* **INSTRUCTIONS TO FOLLOW**
Among the entries below, one stretch runs from the line that contains "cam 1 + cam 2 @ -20" through the line that contains "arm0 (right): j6". Repeat that stretch exactly, ends included, and only that.

*-*-*

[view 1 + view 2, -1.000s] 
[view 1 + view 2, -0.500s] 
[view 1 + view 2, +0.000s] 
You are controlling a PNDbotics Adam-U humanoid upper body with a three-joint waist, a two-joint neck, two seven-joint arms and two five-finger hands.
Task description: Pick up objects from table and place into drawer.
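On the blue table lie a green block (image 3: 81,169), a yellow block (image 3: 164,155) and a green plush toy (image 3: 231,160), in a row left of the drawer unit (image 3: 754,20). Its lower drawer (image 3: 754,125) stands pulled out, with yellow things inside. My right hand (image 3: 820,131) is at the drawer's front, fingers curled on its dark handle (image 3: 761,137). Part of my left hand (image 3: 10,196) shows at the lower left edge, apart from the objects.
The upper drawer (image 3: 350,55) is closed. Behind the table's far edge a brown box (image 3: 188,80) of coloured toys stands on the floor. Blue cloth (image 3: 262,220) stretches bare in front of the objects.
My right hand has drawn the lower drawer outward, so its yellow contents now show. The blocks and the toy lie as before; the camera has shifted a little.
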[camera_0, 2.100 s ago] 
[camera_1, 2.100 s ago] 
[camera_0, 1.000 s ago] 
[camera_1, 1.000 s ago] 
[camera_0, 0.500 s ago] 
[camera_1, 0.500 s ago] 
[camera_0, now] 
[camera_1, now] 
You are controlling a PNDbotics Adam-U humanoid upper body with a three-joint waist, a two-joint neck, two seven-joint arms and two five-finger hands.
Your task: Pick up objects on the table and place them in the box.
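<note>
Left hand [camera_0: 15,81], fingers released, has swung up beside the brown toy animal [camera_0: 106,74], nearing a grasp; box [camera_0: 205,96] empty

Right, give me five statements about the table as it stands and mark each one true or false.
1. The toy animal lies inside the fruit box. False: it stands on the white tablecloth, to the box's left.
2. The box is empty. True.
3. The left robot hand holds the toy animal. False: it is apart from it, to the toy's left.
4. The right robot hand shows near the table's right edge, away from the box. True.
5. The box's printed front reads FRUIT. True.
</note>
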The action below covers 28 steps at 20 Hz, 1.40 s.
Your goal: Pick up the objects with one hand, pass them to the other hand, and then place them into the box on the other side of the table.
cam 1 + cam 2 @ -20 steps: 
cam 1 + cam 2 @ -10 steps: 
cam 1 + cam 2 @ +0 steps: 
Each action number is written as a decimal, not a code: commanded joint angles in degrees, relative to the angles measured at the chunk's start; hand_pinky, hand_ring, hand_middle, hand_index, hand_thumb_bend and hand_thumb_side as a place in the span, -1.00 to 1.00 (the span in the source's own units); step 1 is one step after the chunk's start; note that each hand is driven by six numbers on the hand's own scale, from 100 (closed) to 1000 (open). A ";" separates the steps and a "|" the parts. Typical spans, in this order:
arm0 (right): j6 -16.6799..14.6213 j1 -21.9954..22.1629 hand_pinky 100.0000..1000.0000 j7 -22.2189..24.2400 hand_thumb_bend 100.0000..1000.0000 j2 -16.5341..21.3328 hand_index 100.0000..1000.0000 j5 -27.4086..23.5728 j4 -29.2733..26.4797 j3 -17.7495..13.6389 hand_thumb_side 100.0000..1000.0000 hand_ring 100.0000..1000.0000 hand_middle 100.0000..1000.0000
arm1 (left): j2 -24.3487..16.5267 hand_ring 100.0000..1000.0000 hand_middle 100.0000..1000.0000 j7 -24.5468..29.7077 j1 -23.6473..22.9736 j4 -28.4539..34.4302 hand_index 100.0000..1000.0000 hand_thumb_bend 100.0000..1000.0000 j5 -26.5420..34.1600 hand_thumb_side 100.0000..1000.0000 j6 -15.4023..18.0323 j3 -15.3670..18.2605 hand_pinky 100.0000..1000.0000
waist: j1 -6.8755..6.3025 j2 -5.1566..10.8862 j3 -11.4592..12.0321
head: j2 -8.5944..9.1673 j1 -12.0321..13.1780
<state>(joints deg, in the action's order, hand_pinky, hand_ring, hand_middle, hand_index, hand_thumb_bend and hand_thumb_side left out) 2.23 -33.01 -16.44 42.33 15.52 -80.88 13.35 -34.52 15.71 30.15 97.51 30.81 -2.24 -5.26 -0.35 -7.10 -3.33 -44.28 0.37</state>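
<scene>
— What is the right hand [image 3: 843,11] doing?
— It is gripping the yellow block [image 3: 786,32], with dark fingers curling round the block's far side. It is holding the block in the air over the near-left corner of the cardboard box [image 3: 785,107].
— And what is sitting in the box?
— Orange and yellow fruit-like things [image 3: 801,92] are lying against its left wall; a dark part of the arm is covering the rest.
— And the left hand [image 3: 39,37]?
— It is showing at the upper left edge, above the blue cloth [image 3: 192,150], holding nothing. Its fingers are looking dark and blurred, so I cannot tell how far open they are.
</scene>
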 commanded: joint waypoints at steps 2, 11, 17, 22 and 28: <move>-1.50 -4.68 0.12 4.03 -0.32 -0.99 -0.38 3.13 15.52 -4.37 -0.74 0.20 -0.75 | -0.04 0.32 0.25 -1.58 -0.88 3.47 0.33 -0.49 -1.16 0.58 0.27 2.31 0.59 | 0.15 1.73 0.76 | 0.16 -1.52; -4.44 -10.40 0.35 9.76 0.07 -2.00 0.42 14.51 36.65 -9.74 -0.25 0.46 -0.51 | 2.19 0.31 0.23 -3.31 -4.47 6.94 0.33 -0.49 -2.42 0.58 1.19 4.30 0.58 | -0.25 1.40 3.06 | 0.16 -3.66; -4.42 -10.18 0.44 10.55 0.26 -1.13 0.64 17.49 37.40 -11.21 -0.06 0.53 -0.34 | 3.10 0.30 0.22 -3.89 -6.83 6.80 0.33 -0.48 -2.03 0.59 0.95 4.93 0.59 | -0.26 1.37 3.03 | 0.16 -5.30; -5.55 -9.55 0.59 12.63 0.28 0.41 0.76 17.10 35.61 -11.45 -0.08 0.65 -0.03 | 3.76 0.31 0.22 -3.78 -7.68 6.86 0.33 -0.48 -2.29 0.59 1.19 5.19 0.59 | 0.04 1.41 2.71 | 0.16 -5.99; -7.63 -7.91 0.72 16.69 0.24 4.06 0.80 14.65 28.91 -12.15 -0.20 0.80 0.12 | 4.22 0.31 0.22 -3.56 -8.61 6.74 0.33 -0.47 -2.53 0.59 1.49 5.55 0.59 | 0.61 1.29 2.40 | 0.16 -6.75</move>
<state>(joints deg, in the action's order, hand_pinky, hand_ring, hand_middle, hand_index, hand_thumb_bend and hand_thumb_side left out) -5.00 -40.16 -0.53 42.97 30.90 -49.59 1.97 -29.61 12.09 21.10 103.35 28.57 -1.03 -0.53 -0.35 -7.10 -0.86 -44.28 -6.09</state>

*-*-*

* **WRITTEN SOLUTION**
cam 1 + cam 2 @ -20 steps: 
cam 1 + cam 2 @ -10 steps: 
cam 1 + cam 2 @ +0 steps: 
Each action number is written as a decimal, not a code: commanded joint angles in degrees, relative to the angles measured at the chunk's start; hand_pinky, hand_ring, hand_middle, hand_index, hand_thumb_bend and hand_thumb_side as a place in the span, -1.00 to 1.00 (the span in the source's own units); step 1 is one step after the chunk's start; note that each hand is driven by six numbers on the hand's own scale, from 100 (closed) to 1000 (open). A ";" separates the steps and a "|" the parts. Typical spans, in this order:
arm0 (right): j6 -16.6799..14.6213 j1 -21.9954..22.1629 hand_pinky 100.0000..1000.0000 j7 -22.2189..24.2400 hand_thumb_bend 100.0000..1000.0000 j2 -16.5341..21.3328 hand_index 100.0000..1000.0000 j5 -27.4086..23.5728 j4 -29.2733..26.4797 j3 -17.7495..13.6389 hand_thumb_side 100.0000..1000.0000 hand_ring 100.0000..1000.0000 hand_middle 100.0000..1000.0000

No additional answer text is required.